In questo 2021, invece, le società di noleggio dovranno pagare il bollo auto nella Regione di residenza del cliente – se si tratta di un privato – o della sede legale del cliente – se si tratta di un’azienda -. E ogni Regione ha la sua tariffa.

“Dal punto di vista del servizio la società di noleggio a lungo termine potrà decidere di anticipare il pagamento del bollo per conto del cliente oppure può decidere di escludere questo servizio dal contratto, lasciando al cliente finale la gestione del pagamento del bollo auto” spiega Tommaso De Bortoli.

Leggi anche: il punto sulla fiscalità delle auto aziendali nel 2021

Possibili soluzioni

Le soluzioni sono diverse. “La società di noleggio a lungo termine può scorporare il costo del bollo auto dal canone di noleggio mensile: così facendo, una volta l’anno andrà ad addebitare al cliente il bollo quando lo pagherà con la tariffa della Regione in cui il cliente risiede. Oppure, seconda soluzione, può conteggiare fin da subito il costo corretto del bollo auto – in base alla Regione della sede legale o di residenza del cliente – dividendo per 12 mesi il costo totale.
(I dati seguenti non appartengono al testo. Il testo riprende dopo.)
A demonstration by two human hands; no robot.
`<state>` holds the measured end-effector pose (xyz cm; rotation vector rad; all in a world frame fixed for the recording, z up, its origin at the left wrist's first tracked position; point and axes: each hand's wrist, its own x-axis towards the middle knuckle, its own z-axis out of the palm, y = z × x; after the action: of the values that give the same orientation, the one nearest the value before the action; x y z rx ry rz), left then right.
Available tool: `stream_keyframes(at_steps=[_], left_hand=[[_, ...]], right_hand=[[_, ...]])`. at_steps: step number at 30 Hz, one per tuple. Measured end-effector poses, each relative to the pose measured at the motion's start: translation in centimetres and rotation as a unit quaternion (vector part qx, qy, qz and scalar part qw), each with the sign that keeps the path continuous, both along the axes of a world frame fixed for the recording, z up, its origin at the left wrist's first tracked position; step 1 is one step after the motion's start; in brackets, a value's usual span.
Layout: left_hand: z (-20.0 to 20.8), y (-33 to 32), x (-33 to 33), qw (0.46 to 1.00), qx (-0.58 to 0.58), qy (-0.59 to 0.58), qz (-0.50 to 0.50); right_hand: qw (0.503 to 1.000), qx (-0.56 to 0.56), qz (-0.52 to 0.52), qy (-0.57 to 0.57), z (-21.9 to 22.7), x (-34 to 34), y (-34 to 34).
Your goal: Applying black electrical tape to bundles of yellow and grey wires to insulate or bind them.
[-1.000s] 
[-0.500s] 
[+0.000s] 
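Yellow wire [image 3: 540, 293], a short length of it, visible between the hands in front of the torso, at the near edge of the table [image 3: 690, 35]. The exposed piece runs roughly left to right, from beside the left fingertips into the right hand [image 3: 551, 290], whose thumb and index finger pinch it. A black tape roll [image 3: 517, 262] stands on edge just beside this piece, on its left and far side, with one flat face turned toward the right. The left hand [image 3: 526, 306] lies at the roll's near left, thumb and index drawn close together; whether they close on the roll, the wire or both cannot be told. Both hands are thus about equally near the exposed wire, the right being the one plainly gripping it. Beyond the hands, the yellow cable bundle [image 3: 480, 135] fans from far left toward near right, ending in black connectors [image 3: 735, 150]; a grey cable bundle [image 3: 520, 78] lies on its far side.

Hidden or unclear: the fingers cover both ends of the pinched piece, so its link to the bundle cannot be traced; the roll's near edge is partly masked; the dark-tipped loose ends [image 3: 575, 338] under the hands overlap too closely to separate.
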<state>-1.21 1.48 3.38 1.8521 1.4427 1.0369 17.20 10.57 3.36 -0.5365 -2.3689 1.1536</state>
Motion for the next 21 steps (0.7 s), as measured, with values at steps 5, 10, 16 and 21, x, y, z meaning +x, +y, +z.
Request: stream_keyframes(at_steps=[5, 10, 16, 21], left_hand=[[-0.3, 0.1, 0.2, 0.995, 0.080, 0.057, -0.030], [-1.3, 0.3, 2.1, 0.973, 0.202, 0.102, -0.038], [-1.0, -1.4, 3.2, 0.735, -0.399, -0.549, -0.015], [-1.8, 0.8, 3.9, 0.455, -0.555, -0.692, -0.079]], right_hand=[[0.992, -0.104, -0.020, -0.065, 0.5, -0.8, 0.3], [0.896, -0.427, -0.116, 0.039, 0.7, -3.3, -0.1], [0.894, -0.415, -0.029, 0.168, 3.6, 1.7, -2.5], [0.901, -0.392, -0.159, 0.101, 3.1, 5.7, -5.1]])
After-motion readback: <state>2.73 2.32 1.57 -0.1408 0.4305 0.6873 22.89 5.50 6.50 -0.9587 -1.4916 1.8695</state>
Oppure, terza soluzione, può addebitare sul canone mensile il costo del bollo – pagato in base alla sede legale della società di noleggio – e, annualmente, addebitare al cliente la differenza rispetto al costo del bollo della sua sede legale illustra De Bortoli.
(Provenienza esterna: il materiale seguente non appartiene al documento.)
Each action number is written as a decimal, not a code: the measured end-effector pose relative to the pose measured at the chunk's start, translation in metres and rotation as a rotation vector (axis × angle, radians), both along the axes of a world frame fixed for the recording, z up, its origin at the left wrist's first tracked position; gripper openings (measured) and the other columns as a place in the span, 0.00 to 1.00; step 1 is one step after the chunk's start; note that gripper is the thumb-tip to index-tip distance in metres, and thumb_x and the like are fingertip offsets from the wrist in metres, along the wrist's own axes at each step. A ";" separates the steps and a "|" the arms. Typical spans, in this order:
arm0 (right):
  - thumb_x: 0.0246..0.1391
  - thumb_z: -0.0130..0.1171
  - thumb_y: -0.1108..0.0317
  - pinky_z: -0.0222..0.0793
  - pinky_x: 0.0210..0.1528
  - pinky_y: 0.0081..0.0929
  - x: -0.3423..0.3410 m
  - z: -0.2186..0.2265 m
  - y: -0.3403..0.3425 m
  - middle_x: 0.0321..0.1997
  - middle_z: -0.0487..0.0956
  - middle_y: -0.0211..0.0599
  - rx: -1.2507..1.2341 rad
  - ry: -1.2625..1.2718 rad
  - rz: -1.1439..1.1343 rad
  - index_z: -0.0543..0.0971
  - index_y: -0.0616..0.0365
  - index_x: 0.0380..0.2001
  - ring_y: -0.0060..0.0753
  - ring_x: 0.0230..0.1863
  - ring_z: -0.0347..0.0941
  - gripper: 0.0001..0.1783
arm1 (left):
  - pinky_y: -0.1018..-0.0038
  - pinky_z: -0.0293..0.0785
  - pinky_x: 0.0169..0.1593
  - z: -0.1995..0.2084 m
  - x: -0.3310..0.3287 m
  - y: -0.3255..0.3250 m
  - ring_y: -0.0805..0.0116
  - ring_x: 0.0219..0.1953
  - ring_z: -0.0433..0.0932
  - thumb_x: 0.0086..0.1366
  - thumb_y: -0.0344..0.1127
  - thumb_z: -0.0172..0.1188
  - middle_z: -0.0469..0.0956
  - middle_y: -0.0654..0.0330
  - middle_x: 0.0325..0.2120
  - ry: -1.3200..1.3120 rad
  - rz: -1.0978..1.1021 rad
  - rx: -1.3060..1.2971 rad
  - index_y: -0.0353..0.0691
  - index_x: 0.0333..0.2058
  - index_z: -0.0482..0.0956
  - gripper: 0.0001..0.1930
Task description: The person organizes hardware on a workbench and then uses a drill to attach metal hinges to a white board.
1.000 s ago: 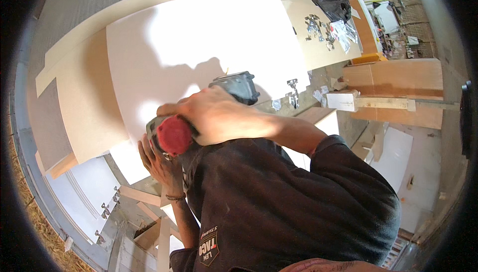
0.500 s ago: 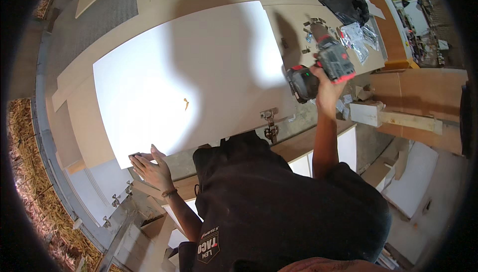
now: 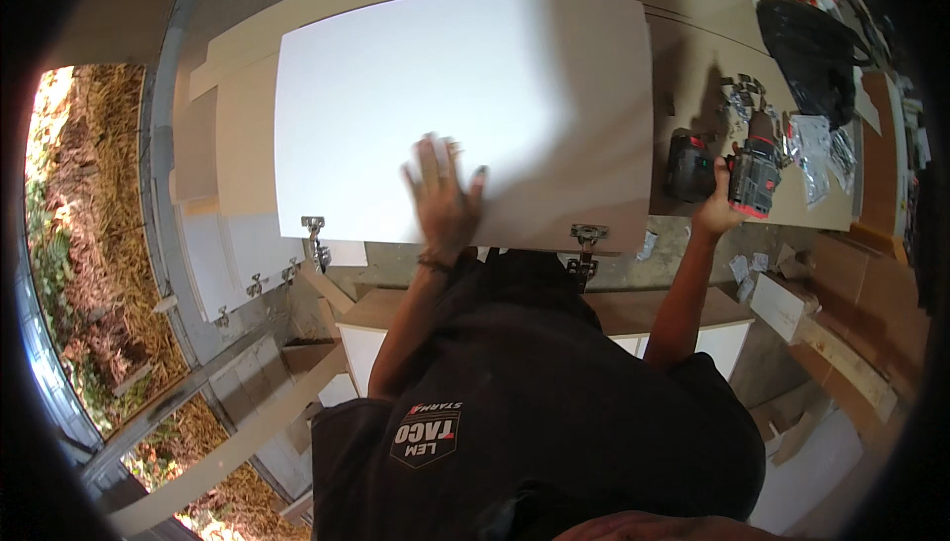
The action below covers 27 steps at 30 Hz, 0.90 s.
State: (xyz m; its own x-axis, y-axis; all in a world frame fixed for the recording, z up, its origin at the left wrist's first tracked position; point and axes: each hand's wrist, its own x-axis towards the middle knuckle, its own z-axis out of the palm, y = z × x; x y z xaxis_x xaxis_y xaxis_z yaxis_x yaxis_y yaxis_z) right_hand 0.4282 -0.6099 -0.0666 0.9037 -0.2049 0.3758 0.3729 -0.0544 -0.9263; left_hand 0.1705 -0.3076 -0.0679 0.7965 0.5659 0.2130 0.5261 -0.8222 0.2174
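Observation:
A white panel (image 3: 396, 66) lies flat on the worktable, with a metal hinge (image 3: 314, 227) at its near left corner and another hinge (image 3: 588, 236) toward its near right corner. My left hand (image 3: 445, 209) is over the near middle of the panel, fingers spread and slightly blurred. A small yellowish bit shows at its fingertips, too little to name. Past the panel's right edge, my right hand (image 3: 719, 206) grips a black and red cordless drill (image 3: 758, 177) by its handle, the chuck pointing away from me.
Loose hinge parts (image 3: 742, 91), clear plastic bags (image 3: 813, 155) and a black plastic bag (image 3: 807, 51) lie at the far right of the table. On the left, more white panels with hinges (image 3: 213, 264) rest. A wood-topped white cabinet (image 3: 653, 311) stands below the table's near edge.
My left hand has moved from the panel's near left corner to its near middle, uncovering the hinge there. The view has shifted left. The drill remains in my right hand.

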 end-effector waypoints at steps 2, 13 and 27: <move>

C’è anche una quarta soluzione, a discrezione di chi guida il veicolo. “Il cliente può mandare una PEC alla società di noleggio a lungo termine, nella quale dichiara di voler pagare in forma autonoma il bollo auto, liberando la società di noleggio da questa gestione, con la responsabilità di eventuali sanzioni dovute da ritardi di pagamento”.

incentivi auto finiti

La questione da considerare

Questa gestione del bollo auto, osserva De Bortoli, “purtroppo porterà inevitabilmente a non avere più offerte di noleggio comparabili sul canone con facilità, a causa del fatto che il costo del bollo può incidere anche per diverse migliaia di euro se si parla di Suv, o di auto diesel, o ibride con motori molto performanti. Lo stesso problema è da considerarsi per i furgoni a noleggio lungo termine”.
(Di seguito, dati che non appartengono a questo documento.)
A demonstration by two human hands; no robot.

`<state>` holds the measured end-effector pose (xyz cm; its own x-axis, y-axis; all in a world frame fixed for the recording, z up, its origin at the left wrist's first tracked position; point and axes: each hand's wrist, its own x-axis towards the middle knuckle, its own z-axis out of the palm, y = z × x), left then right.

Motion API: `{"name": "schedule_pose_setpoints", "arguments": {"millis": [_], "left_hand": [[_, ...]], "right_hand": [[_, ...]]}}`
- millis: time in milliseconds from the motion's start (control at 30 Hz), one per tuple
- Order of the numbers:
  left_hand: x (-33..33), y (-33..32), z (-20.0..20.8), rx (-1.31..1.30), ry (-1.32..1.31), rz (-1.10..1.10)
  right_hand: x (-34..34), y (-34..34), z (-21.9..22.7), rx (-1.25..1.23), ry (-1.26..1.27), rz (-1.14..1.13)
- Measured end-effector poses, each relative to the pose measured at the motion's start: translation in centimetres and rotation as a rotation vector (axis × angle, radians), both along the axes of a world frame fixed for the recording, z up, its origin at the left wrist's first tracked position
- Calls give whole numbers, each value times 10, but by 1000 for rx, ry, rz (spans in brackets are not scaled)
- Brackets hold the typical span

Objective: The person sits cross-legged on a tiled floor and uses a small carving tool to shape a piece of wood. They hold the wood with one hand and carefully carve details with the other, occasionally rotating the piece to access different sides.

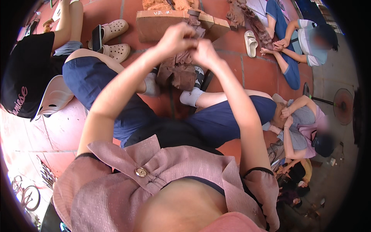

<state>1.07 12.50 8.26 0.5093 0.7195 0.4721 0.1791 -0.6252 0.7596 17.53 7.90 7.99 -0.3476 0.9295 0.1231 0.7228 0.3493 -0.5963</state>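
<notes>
A dark brown carved wooden piece [177, 75] stands on the floor tiles between my feet, its narrower upper part rising beyond my hands. My left hand [179, 38] is over that upper part, fingers bent and closed, slightly blurred. Close beside it my right hand [204, 52] is curled, its fingertips turned toward the left ones. Whatever lies between the fingers is too small or hidden to make out. Both of my arms reach forward above my knees. My socked feet flank the base of the carving.
A wooden block [148, 27] lies just beyond the carving, with orange-brown wood behind it. Left are cream clogs [116, 29], a phone [96, 38] and a person in a black cap [27, 73]. Right are a white sandal [251, 43], several seated people and a fan [342, 106].
</notes>
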Motion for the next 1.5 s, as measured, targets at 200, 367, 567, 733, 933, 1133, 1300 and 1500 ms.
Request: {"name": "schedule_pose_setpoints", "arguments": {"millis": [200, 367, 567, 733, 933, 1133, 1300, 1500], "left_hand": [[21, 68, 26, 98, 191, -51], [9, 66, 2, 167, 330, -179], [16, 89, -5, 40, 288, -31], [10, 77, -5, 13, 329, -200], [18, 88, -6, 94, 222, -63], [7, 73, -30, -45, 181, -169], [11, 71, -3, 75, 230, -163], [7, 66, -22, -62, 246, -122]], "right_hand": [[17, 61, 4, 266, -199, -249], [9, 40, -24, 322, -240, -194], [13, 69, -20, 177, -287, -261], [5, 35, -25, 263, -341, -209], [14, 61, -16, 154, -217, -277], [6, 40, -20, 267, -370, -191], [13, 47, -26, 245, -276, -213], [5, 39, -23, 247, -437, -184]]}}
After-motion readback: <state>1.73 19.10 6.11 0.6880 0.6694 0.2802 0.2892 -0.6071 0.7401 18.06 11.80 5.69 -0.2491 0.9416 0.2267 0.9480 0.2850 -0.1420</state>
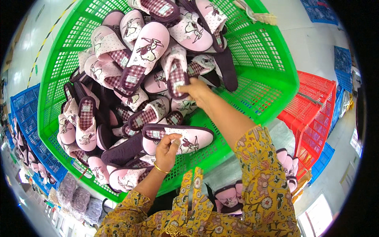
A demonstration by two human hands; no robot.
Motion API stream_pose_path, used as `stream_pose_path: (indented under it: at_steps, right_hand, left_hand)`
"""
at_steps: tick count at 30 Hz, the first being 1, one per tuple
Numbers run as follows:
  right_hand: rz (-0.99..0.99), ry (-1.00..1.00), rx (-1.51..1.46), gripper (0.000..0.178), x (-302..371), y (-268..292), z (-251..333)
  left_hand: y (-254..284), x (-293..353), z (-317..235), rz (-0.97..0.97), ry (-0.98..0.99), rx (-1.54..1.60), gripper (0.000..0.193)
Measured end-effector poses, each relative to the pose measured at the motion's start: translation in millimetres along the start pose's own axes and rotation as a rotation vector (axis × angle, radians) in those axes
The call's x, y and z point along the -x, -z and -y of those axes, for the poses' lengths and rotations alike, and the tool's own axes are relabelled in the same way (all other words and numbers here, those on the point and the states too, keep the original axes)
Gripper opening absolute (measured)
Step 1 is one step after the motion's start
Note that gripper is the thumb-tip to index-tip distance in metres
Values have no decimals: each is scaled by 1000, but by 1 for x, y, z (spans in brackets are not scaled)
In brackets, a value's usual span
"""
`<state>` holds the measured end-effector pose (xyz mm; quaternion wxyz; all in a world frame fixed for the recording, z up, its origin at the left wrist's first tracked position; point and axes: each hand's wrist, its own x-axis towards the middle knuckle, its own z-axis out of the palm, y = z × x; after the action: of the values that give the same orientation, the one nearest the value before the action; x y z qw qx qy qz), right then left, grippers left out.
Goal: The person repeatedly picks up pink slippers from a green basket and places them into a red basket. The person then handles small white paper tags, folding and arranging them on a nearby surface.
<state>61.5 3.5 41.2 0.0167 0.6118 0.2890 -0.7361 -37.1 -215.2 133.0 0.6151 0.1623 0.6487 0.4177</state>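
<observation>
Your left hand (167,153) held a pink slipper (199,138), your right hand (196,92) pinched another slipper (176,73), and both looked light, soft and best held by the heel.

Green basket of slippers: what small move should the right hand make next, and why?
Perhaps the right hand should lift the upper slipper slightly by its heel: its fingers appear to touch that heel, and other slippers crowd around it, while the left hand is at a lower slipper.
</observation>
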Motion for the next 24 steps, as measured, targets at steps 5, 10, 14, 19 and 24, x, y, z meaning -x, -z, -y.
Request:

Auto No Problem, con il suo Dna consulenziale, sta esaminando insieme ai suoi clienti questa problematica. “E’ chiaro che tutte le aziende, comprese le società di trasporti o quelle che si avvalgono di flotte di veicoli commerciali, sono chiamate a scegliere con ancora maggiore attenzione rispetto al passato il proprio fornitore di mobilità, se non vogliono avere sorprese nella gestione del bollo a partire da gennaio 2021”.